瀬戸内に春の訪れを告げるイカナゴのシンコ漁について兵庫県は、今シーズン県内では「ほぼ漁獲が見込まれない」とする予想を2月19日に発表しました。
「春告魚」と呼ばれ、瀬戸内海の春の味覚「くぎ煮」で親しまれているイカナゴの稚魚「シンコ」は、2017年から深刻な不漁が続いています。かつては1万トンから3万トンあった漁獲量は2017年に1001トンになり、2020年には142トンに激減。2021年以降も1000トン台が続いています。

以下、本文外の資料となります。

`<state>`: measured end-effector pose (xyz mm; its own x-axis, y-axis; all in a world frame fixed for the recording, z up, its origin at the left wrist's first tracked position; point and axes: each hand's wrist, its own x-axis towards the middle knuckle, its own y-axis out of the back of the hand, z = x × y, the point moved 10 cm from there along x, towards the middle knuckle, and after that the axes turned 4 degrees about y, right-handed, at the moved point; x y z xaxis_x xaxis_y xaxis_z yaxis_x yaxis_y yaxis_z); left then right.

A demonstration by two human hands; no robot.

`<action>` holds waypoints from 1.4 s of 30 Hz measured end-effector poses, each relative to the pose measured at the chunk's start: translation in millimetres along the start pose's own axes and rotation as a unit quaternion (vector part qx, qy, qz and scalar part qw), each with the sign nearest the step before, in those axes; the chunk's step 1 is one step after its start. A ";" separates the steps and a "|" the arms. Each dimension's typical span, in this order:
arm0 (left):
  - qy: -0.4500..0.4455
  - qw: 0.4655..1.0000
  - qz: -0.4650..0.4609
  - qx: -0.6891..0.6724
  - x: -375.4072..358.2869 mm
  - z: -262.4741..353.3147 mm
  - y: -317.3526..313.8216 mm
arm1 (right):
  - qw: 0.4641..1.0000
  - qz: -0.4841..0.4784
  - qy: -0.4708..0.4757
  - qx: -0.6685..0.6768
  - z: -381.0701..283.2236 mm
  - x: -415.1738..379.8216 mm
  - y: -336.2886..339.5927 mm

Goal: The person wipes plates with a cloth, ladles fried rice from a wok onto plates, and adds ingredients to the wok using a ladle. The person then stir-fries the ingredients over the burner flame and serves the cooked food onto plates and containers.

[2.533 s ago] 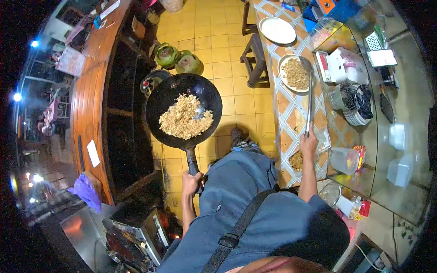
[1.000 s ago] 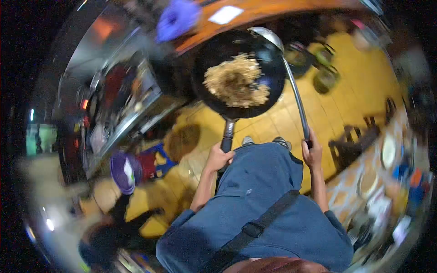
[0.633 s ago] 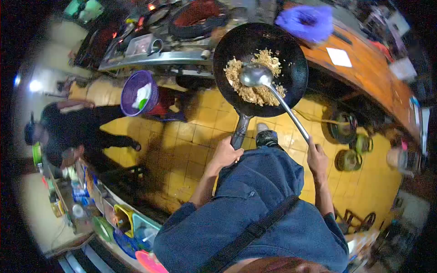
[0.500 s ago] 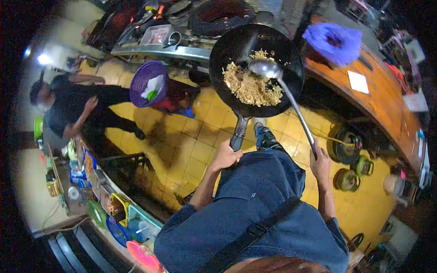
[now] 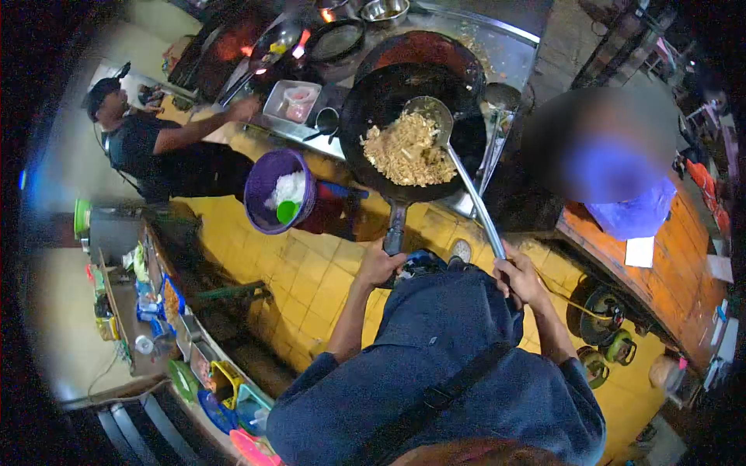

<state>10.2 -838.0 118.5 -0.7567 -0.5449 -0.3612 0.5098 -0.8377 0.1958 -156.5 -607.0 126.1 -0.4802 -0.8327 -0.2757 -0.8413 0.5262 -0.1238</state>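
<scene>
A black wok (image 5: 353,159) of fried rice (image 5: 408,151) is held out in front of me, overlapping the stove edge in this view. My left hand (image 5: 378,265) is closed around the wok's handle (image 5: 395,225). In my right hand (image 5: 519,275) is the long metal handle of a ladle (image 5: 475,200). The ladle's bowl lies inside the wok, against the upper right side of the rice heap.
Beyond the wok is a metal stove counter (image 5: 503,27) with pans and flames. A purple basket (image 5: 258,206) with white contents and a green cup stands left. At far left a person (image 5: 136,144) reaches toward the stove. An orange wooden table (image 5: 684,264) holds a purple bag (image 5: 645,213).
I have come nearer the stove with the wok. The ladle has turned, its bowl now at the rice's upper right. The person on the left now has an arm stretched toward the stove.
</scene>
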 end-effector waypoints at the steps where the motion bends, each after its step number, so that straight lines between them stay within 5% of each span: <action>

兵庫県水産技術センターは19日、播磨灘と大阪湾、紀伊水道の3海域での2024年のイカナゴのシンコ漁の漁獲量が平年を大きく下回る予報と発表。8年連続での不漁予報で、中でも播磨灘と大阪湾は、年末から年始にかけて実施した調査で採取した稚魚の数が過去最低だったということです。センターは、漁業者らに対し「漁の期間の短縮などを検討してほしい」と呼び掛ける他、シンコ漁を持続可能なものにするために資源管理に取り組むとしています。
兵庫県では、深刻な不漁の要因の1つとして考えられている「栄養塩不足」を改善するため、ため池の底にたまっている栄養塩たっぷりの泥水をポンプを使って海に流し込む「かい掘り」や、爪がついた器具を海に沈めて船で引っ張り底を掘り起こすことで、堆積した砂や泥の中にある窒素やリンを海中に放出する「海底耕うん」などの取り組みに力を入れています。
海と日本プロジェクトinひょうごでは、豊かな海を取り戻すための活動に、今後も注目していきます。